## PROMPT
Your task is to write out the entire listing exactly, omitting its pictures.

## MATERIAL PROVIDED
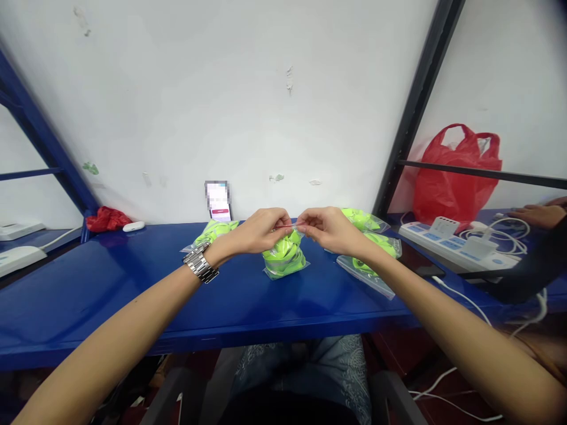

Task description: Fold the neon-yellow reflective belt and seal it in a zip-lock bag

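A clear zip bag (284, 260) packed with neon yellow-green fabric with grey reflective strips stands upright on the blue table in front of me. My left hand (266, 230) pinches its top edge, near a red line, from the left. From the right, my right hand (323, 227) pinches the same edge, thumb and fingers pressed together. Behind my left wrist lies another filled bag (218, 229). More filled bags (361, 219) lie behind and beside my right forearm, one of them (378, 248) partly covered by it.
A phone (218, 200) with a lit screen leans on the wall. Red plastic (107, 219) and a white earphone case (133, 226) sit at back left. On the right are a power strip (456, 245), white cables, a red carrier bag (458, 177) and another person's hand (538, 215).
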`<state>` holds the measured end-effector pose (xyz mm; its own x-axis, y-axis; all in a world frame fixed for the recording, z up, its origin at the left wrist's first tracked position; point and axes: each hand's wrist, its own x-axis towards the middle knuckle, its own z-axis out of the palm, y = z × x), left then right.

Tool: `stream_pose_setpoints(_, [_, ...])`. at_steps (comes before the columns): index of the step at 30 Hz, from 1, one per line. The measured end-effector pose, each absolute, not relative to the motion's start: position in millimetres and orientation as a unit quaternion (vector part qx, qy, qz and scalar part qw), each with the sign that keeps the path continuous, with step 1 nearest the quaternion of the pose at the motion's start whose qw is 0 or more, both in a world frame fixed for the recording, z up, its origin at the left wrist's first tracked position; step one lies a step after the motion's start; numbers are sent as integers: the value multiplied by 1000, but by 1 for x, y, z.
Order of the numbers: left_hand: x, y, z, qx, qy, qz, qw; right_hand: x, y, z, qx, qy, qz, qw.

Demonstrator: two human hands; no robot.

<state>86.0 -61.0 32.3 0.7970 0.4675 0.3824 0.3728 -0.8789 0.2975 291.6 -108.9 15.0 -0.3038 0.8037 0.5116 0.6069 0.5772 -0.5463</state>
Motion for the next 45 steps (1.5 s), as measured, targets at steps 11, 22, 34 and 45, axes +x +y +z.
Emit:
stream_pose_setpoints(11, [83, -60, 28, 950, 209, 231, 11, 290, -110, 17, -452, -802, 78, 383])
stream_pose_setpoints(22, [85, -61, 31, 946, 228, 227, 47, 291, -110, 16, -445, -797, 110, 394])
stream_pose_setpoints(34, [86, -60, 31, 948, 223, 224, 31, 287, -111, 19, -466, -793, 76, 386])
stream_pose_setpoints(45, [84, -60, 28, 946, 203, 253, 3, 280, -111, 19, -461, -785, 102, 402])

## WRITTEN REPLY
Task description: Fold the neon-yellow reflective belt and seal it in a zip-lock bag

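A clear zip bag (284, 260) packed with neon yellow-green fabric with grey reflective strips stands upright on the blue table in front of me. My left hand (266, 230) pinches its top edge, near a red line, from the left. From the right, my right hand (323, 227) pinches the same edge, thumb and fingers pressed together. Behind my left wrist lies another filled bag (218, 229). More filled bags (361, 219) lie behind and beside my right forearm, one of them (378, 248) partly covered by it.
A phone (218, 200) with a lit screen leans on the wall. Red plastic (107, 219) and a white earphone case (133, 226) sit at back left. On the right are a power strip (456, 245), white cables, a red carrier bag (458, 177) and another person's hand (538, 215).
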`<state>` holds the measured end-effector pose (xyz mm; its own x-axis, y-axis; all in a world frame fixed for the recording, z up, its origin at the left wrist's first tracked position; point and axes: each hand's wrist, its own x-axis towards the middle knuckle, its own z-axis out of the palm, y = z × x), left then right.

Tool: `stream_pose_setpoints(_, [_, ...])`. at_steps (comes before the columns): index of the step at 30 Hz, from 1, one per line. The measured end-effector pose, each absolute, not relative to the motion's start: position in millimetres and orientation as a unit quaternion (vector part qx, qy, qz and scalar part qw), each with the sign that keeps the path continuous, with step 1 nearest the quaternion of the pose at the motion's start whose qw is 0 or more, both in a world frame fixed for the recording, z up, its origin at the left wrist's first tracked position; step one lies a step after the motion's start; numbers are sent as integers: the value multiplied by 1000, but by 1 for x, y, z.
Order of the numbers: left_hand: x, y, z, qx, qy, qz, qw; right_hand: x, y, z, qx, qy, qz, qw.

Demonstrator: two human hands; no robot.

<state>86.0 -61.0 32.3 0.7970 0.4675 0.3824 0.3728 -0.8789 0.2975 291.6 -108.9 15.0 -0.3038 0.8037 0.5116 0.6069 0.5772 -0.5463</state>
Motion for the next 45 steps (1.5 s), as measured, targets at steps 11, 22, 34 and 45, axes +x +y +z.
Emit:
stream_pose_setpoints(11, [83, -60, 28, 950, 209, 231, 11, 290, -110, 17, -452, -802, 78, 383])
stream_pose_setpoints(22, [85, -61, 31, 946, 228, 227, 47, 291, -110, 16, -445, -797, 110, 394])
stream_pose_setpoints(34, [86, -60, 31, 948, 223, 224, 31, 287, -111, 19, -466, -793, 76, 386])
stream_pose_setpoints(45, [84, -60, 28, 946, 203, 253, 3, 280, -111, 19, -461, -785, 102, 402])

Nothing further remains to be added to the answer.